The blood-brain barrier prevents antibodies from entering the brain. This limits the potential application of antibody therapies to brain diseases such as brain tumors.
Medical teams use more than 100 US Food and Drug Administration-approved therapeutic antibodies elsewhere in the body to treat malignancies, autoimmune, viral, and metabolic illnesses. Finding strategies to carry therapeutic antibodies across the blood-brain barrier — from the peripheral bloodstream into the central nervous system — could lead to effective treatment of brain diseases.
Researchers from the University of Alabama at Birmingham report in the journal Frontiers in Cell and Developmental Biology that the site-directed addition of an FDA-approved, biodegradable polymer at the hinge and near hinge regions of the therapeutic antibody trastuzumab effectively facilitated brain delivery of this human monoclonal IgG1 antibody. Trastuzumab is a cancer treatment that is used to treat breast cancer and other malignancies.
This innovative platform’s preliminary study comprised in vitro and mouse-model trials. The delivery mechanism needs to be improved and tested further, according to the researchers, but their straightforward technology converts antibody therapies to a brain-deliverable form while retaining the antibody’s medicinal efficacy.

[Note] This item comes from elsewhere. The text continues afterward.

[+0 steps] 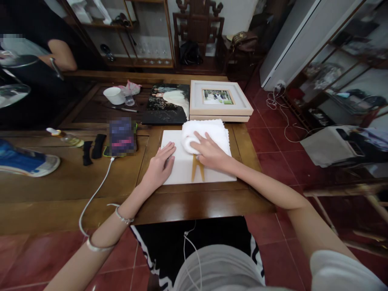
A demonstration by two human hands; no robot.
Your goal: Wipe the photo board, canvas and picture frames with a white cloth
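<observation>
A white flat panel (pixel 182 169), apparently the back of a picture frame with a wooden stand leg (pixel 197 169), lies on the wooden table (pixel 188 202). My left hand (pixel 160 167) rests flat on its left part, fingers stretched out. My right hand (pixel 209 152) presses on a white cloth (pixel 209 133) bunched under the fingers at the panel's far end.
Behind the panel stand a white framed photo (pixel 220 101) and a dark photo print (pixel 168 104). To the left lie a phone (pixel 121 137) with a white cable (pixel 93 194), a small bottle (pixel 65 137), a white cup (pixel 114 95) and a shoe (pixel 27 161). Another person's arm (pixel 60 54) shows far left.
</observation>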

“The concerns about brain-entry haunt the development of brain-disease-targeting antibody therapeutics, impeding the medical translations of laboratory-generated antibodies to clinical practices,” said Masakazu Kamata, Ph.D., study leader and associate professor in the UAB Department of Microbiology. “In this context, this simple methodology has great potential to serve as the platform to not only repurpose the current antibody therapeutics, but also encourage the design of novel antibodies, for the treatment of brain diseases.”
Poly 2-methacryloyloxyethyl phosphorylcholine, or PMPC, was employed as the biocompatible polymer, with chain lengths of 50, 100, or 200 monomers. The researchers had previously discovered that this non-immunogenic polymer, which the FDA has approved for use as a coating material for transplantable devices, could bind to two receptors on brain microvascular endothelial cells that comprise the blood-brain barrier, and that these cells could then transcytose the polymer across the blood-brain barrier. Transcytosis is a type of specialized transport in which extracellular cargo is carried into the cell, shuttled across the cytoplasm to the opposite side, and then released.
The UAB researchers were able to create thiol groups by cleaving four interchain disulfide bonds in the trastuzumab IgG1 hinge and near hinge regions. Each thiol group was subsequently conjugated to a PMPC chain, yielding trastuzumab molecules with one of three chain lengths, labeled as Tmab-PMPC50, Tmab-PMPC100, and Tmab-PMPC200.
Each of these modified antibodies retained trastuzumab-specific binding to cells expressing the HER2 antigen, trastuzumab’s target. Tmab-PMPC50 and Tmab-PMPC100 were both internalized into HER2-positive cells and triggered antibody-dependent cell death, which is how trastuzumab kills HER2+ breast cancer cells.
The researchers next demonstrated that trastuzumab PMPC conjugation increased blood-brain barrier penetration through epithelial cells on the blood-brain barrier via the transcytosis route. The translocatable Tmab-PMPC100 was the most effective in crossing the blood-brain barrier while retaining trastuzumab’s epitope recognition, or the antibody’s ability to bind to its antigen target.
Tmab-PMPC100 and Tmab-PMPC200 penetrated the brain five times better than native trastuzumab in a mouse model. In preliminary in vitro and mouse-model studies, the polymer-modified trastuzumab did not cause neurotoxicity, had no adverse effects in the liver, and did not damage the blood-brain barrier’s integrity.
“Those findings collectively indicate that PMPC conjugation achieves effective brain delivery of therapeutic antibodies, such as trastuzumab, without induction of adverse effects, at least in the liver, the blood-brain barrier or the brain,” Kamata stated in a press release.
Others have also looked into ways to transfer cargos like antibodies past the blood-brain barrier, according to the researchers.
The UAB researchers for the current study demonstrated that they could wrap various macromolecular cargos within PMPC shells, and these nanocapsules demonstrated prolonged blood circulation, reduced immunogenicity, and enhanced brain delivery in mice and non-human primates in previous work.
However, this system had flaws. The nanocapsules needed targeting ligands to bring them to their disease target and degradable crosslinkers to allow cargo release at that point. Unfortunately, disease-associated microenvironments frequently lack circumstances that can cause crosslinker breakdown.
Other researchers looking to breach the blood-brain barrier have looked into ligands derived from microorganisms and toxins, as well as endogenous proteins like lipoproteins. These have typically had unfavorable surface qualities, such as being highly immunogenic, hydrophobic, or charged. PMPC lacks these unwanted characteristics.